The director of the Australian National University's Institute for Climate, Energy and Disaster Solutions said the world may warm by 1.5 degrees Celsius (above pre-industrial levels) by the early 2030s and global temperature increases could climb as high as 5.7 degrees Celsius this century.
"The more we know about climate change, the more we should be concerned," Professor Howden said.
Bushfire Survivors for Climate Action president and Bega Valley Shire councillor Jo Dodds said, "there is no good news about climate change".
"Everything we hear from every reliable source tells us this risk is escalating rapidly. If we aren't able to stop at 1.5 degrees and instead climb as high this century as the ANU research suggests, my understanding is that this will be the end of human life on this planet," Ms Dodds said.
Professor Howden said the report was a clear and loud alarm bell.
"It makes clear the impacts of climate change are accumulating almost every day; we're already seeing worsening temperature extremes such as marine heatwaves that cause coral bleaching and heatwaves on land with dangerous consequences for human health," he said.
"If we don't start to reduce our emissions significantly before 2050, the world is extremely likely to exceed 2 degrees Celsius of warming during the 21st Century.
"Reducing emissions from the 2020s onwards and reaching net zero before the 2050s is really our best chance at keeping temperature increases below 1.5 degrees Celsius."
According to Professor Howden, the new IPCC report confirmed it was not possible to achieve the low level of warming aimed for in the Paris Agreement unless we stop emitting high levels of greenhouse gases.
"Fortunately, there are many emerging opportunities to reduce greenhouse gas emissions," Professor Howden said.
"This includes transitioning to 100 per cent renewable energy as rapidly as possible, decarbonising transport, reducing emissions from agriculture, and drawing down and storing atmospheric greenhouse gas emissions."
Ms Dodds believes our survival as a species, and every other species on the planet, relies on us preventing reaching a tipping point.
"We don't know what nature sets as the tipping point.

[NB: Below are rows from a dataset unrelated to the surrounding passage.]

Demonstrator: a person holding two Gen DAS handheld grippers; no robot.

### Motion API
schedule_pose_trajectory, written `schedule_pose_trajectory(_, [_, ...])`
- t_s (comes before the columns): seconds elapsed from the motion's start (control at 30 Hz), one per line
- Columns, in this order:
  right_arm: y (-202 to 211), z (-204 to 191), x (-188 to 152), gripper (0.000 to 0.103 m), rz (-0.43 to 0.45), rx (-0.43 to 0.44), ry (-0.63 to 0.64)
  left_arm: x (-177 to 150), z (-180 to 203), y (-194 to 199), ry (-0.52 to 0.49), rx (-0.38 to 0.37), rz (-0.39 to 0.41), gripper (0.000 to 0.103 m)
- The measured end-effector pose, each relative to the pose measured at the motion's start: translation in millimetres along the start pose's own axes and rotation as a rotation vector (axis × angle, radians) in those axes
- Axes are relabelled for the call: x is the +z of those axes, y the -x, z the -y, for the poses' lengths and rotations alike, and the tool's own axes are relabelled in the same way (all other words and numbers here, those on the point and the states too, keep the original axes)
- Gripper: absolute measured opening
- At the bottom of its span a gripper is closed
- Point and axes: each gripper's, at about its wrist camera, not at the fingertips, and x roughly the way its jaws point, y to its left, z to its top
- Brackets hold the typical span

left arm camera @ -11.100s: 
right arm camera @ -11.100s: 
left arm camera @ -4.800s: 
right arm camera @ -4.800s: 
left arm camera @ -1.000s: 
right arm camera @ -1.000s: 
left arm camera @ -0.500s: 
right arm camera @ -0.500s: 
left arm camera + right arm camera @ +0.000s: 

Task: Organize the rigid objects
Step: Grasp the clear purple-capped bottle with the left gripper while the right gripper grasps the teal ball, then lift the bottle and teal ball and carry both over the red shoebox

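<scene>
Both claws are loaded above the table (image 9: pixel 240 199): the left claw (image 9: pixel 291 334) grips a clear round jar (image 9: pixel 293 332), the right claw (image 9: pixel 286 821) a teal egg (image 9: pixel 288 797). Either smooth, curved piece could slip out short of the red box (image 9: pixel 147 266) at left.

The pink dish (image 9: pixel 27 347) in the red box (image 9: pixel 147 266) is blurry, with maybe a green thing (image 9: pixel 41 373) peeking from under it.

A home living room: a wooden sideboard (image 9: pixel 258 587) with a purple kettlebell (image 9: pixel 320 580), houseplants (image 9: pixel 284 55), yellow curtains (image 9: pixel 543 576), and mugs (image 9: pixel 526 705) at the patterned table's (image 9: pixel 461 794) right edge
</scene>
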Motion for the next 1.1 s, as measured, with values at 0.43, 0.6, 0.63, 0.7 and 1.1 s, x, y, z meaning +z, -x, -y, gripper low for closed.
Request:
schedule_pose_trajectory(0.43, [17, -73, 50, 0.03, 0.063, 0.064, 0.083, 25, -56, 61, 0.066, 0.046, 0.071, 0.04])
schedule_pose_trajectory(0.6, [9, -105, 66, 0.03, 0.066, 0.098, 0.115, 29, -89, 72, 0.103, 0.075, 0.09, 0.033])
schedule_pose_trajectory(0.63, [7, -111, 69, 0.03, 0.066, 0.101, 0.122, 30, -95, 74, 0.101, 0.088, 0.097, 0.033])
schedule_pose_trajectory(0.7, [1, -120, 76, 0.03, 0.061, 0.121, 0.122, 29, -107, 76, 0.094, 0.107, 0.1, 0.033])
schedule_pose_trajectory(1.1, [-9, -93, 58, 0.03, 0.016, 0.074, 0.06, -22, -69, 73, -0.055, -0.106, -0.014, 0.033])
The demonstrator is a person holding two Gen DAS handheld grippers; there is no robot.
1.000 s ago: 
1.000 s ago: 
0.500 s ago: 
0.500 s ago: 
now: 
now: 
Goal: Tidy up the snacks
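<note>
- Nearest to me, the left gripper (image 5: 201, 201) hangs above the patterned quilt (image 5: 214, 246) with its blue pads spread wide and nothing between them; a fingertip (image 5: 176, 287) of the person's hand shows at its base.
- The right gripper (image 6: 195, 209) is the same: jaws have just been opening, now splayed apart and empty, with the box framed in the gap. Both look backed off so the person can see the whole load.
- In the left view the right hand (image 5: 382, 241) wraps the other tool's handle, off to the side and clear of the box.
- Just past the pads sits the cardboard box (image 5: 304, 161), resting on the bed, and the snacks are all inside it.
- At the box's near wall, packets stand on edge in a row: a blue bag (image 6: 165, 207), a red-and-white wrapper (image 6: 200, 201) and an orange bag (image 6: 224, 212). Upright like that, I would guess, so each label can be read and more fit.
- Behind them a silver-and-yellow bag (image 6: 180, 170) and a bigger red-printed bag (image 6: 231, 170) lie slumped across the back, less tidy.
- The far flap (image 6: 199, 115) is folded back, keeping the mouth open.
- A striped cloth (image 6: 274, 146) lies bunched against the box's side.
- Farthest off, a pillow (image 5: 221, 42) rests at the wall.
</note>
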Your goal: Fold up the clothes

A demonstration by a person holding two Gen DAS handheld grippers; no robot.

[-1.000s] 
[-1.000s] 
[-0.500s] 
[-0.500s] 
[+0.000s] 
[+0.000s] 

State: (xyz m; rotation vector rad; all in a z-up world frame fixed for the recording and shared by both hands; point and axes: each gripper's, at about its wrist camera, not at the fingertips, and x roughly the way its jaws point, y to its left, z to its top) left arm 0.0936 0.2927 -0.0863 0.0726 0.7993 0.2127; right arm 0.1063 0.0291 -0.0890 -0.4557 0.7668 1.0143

Every action we take to hold decision makers and government to account is critically important to the lives of our children and grandchildren," she said.
Aware that the magnitude of the situation and a sense of despair can prevent people from taking action, Ms Dodds suggested joining a climate-focused group to get better guidance on what was going to be the most effective action to take.
"We need to take it seriously. By joining a group, there is a multiplier effect on the power of the action you take," she said.
"Changing light bulbs and recycling, a domestic response to climate change is not enough. Get into a space where you are trying to impact decisionmakers at top level if you want to participate in making change.
"There is a direct correlation between the profits of the fossil fuel industry and the misery caused to those who have lost a loved one, a farm or a family home as a result of bushfire. This cost is being paid by ordinary Aussies.
"It's a real and extraordinary moment in the history of humankind to be alive now, this is the big point where humanity gets to decide are we smart enough to avoid this, or will we be driven over the edge."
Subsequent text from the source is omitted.